Please see the Advice for OSB/NWB GSoC applicants above for suggested first steps and links to the relevant repositories.

Hi @pgleeson, I’m Abhineet. I’ve been following this conversation for a while and spent a decent amount of time reading the papers you suggested. I went through the github repository you listed and I feel it is an interesting opportunity. Right now, I’m looking at running some of the python notebooks, and trying to improve them, and I shall be submitting PRs for the same.
I had a doubt about suggesting new datasets part. I consider myself decent at python and analysing data, as I have some amount of experience of deep learning, but I’m fairly new to neuroscience. How do you suggest going about exploring datasets? Any specific newsletter/journal I should look at ? Currently, I’m planning to look at proceeding in some of the venues which I could find in the references of the two papers you suggested for reading.
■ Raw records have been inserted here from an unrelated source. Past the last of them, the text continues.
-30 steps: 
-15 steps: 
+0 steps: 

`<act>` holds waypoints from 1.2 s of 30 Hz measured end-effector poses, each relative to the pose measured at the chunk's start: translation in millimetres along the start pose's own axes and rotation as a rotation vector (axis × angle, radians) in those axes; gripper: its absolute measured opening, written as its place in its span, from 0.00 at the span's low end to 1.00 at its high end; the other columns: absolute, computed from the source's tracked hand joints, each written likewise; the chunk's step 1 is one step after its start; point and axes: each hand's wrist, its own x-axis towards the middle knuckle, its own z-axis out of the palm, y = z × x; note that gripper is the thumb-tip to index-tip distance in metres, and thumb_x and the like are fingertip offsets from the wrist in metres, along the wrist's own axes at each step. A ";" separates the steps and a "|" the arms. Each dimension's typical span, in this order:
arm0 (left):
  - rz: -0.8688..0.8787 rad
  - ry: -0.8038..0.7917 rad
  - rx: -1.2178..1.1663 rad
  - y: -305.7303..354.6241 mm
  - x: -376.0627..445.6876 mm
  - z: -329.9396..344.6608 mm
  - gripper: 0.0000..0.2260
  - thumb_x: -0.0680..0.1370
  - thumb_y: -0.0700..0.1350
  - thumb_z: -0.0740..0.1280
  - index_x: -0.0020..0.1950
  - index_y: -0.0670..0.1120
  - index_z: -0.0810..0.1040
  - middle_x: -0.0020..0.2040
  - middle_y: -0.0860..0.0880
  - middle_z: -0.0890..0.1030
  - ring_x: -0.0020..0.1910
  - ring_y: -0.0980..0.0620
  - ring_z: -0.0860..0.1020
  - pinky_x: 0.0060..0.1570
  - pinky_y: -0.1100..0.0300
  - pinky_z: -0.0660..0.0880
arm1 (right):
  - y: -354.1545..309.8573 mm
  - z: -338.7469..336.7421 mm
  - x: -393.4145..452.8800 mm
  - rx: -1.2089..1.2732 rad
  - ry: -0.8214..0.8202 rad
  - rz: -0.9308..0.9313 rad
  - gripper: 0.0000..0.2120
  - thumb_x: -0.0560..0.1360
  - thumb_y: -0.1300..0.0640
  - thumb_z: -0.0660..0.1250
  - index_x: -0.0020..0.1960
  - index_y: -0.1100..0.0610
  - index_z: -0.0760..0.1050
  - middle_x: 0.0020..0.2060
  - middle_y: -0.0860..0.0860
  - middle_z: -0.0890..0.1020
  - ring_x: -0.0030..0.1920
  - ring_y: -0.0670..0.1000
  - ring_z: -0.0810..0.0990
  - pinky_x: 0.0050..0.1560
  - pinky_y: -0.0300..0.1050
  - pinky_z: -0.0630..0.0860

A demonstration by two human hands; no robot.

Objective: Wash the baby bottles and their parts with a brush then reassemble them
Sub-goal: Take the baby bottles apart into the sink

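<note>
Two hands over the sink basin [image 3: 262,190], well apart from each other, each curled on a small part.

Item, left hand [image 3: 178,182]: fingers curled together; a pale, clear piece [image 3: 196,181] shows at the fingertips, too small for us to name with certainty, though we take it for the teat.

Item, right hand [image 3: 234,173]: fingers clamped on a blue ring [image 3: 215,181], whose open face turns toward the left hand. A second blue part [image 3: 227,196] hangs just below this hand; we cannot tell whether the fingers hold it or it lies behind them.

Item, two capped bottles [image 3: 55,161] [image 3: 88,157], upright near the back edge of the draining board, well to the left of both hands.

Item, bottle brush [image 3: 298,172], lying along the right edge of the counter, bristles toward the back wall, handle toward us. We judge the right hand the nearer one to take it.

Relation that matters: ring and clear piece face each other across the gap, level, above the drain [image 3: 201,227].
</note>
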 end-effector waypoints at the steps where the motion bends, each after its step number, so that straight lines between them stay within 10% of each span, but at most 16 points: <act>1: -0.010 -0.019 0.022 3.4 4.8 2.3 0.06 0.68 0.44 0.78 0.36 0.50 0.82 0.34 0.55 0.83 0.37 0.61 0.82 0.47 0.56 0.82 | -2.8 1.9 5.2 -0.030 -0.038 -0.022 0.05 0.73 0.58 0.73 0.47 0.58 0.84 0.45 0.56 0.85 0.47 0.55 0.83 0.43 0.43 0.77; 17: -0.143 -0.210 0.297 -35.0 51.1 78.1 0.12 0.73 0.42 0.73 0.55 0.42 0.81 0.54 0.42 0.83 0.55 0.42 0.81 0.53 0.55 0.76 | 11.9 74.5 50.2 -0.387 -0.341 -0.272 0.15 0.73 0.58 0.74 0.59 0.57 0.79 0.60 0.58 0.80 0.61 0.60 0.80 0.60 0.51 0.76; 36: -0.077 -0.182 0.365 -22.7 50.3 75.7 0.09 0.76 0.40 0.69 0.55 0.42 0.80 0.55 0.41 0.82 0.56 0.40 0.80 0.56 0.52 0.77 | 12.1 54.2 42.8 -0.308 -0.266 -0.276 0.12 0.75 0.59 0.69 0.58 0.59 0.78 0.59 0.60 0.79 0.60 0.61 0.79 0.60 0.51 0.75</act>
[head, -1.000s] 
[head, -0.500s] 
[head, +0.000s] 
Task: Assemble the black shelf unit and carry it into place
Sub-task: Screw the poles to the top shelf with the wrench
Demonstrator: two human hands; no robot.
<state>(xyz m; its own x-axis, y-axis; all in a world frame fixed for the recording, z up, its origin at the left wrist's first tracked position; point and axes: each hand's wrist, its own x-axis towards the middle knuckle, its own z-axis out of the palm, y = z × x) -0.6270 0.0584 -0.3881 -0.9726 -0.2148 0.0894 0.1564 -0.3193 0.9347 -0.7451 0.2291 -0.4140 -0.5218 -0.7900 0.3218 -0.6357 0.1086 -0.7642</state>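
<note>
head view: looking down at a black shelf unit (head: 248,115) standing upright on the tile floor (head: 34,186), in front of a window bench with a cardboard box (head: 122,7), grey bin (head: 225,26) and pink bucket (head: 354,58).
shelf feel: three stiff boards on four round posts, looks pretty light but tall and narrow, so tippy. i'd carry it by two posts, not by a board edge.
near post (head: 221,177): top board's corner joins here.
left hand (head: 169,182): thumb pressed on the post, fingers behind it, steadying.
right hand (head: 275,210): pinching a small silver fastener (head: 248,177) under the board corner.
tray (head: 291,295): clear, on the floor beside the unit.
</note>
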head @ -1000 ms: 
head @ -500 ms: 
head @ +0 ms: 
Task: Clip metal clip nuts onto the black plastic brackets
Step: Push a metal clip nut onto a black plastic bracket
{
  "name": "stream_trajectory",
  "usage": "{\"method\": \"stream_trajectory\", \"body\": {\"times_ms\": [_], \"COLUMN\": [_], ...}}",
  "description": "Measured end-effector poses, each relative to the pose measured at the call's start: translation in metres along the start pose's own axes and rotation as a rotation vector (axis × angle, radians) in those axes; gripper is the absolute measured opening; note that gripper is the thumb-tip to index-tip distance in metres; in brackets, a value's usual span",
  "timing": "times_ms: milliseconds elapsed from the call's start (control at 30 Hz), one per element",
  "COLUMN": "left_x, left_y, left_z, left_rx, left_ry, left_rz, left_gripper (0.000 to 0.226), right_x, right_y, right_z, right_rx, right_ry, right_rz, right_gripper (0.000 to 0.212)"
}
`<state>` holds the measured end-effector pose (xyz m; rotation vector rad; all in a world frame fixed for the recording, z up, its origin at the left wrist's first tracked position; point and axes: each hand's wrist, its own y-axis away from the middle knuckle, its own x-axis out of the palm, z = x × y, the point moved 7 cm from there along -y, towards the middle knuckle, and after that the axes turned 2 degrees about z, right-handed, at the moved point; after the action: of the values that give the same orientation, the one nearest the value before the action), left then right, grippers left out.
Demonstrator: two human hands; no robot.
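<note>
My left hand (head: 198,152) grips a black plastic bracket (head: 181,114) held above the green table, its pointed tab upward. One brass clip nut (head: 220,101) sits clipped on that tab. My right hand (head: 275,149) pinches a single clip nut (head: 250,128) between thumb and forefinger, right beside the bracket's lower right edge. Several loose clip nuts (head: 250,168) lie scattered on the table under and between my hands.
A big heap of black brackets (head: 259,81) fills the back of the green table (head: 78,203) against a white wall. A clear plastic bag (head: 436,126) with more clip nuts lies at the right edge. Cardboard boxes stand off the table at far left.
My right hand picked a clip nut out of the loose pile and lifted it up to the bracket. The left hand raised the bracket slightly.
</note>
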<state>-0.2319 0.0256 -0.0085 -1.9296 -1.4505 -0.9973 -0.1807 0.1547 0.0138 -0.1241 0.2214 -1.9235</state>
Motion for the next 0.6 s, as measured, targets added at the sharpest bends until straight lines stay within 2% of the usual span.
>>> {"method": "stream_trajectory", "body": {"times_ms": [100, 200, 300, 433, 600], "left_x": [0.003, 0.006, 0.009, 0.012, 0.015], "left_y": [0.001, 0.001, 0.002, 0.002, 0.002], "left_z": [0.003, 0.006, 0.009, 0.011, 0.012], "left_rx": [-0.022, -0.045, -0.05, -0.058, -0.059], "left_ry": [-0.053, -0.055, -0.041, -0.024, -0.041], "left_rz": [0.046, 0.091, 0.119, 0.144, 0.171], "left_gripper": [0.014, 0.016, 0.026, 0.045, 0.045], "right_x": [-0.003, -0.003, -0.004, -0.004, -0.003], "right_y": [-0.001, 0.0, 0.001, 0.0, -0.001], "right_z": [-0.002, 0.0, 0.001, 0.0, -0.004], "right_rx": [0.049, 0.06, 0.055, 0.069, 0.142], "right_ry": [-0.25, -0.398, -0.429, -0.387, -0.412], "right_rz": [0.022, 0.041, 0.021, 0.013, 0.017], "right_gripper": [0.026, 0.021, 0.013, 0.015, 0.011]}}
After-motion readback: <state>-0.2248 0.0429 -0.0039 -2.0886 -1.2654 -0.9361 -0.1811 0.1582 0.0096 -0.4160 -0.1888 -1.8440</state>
I forgot to introduce myself, I’m Abhineet, currently in my pre-final year here at Indian Institute of Technology Ropar. My major is computer science, and I have experience with python, cpp and deep learning. I’ve worked in the field of 3D point cloud registration as well. My github username: abhineet99

Hi Abhineet,
Thanks for your interest. I’ve seen your draft proposal on the GSoC site and will add comments there.
Regarding understanding the contents of the experimental datasets, some previous experience in neuroscience would be beneficial, to ensure the data can be presented in an accesible way for reuse by other neuroscientists. Have a read of the NWB v1 paper, they should point to papers/reviews about the types of data the format can contain, e.g. electrophysiology, calcium imaging, behavioural measurements.
Regards,
Padraig

Hi Padraig, thanks for the comments on the draft. I will read the papers/reviews on different formats and let you know if there are any doubts.

Currently I’m looking at https://github.com/rutishauserlab/recogmem-release-NWB . As the conversion code(to NWB) for this dataset is also available, I think it should give deeper insights into the format.

Thanks @abhineet99, that looks like a good dataset.

I’m doing the analysis in this github repo: https://github.com/abhineet99/NWB-data/ . You may give comments/suggestions on the same.

Hi @pgleeson , I did some analysis and was able to understand the structure of the files, for the RutishauserLab data. The paper for the same was very useful. Can you provide any feedback on the work, the same can be found in https://github.com/abhineet99/NWB-data/ ?

1 Like

Thanks for that @abhineet99! Good that the data can be analysed in a Python notebook.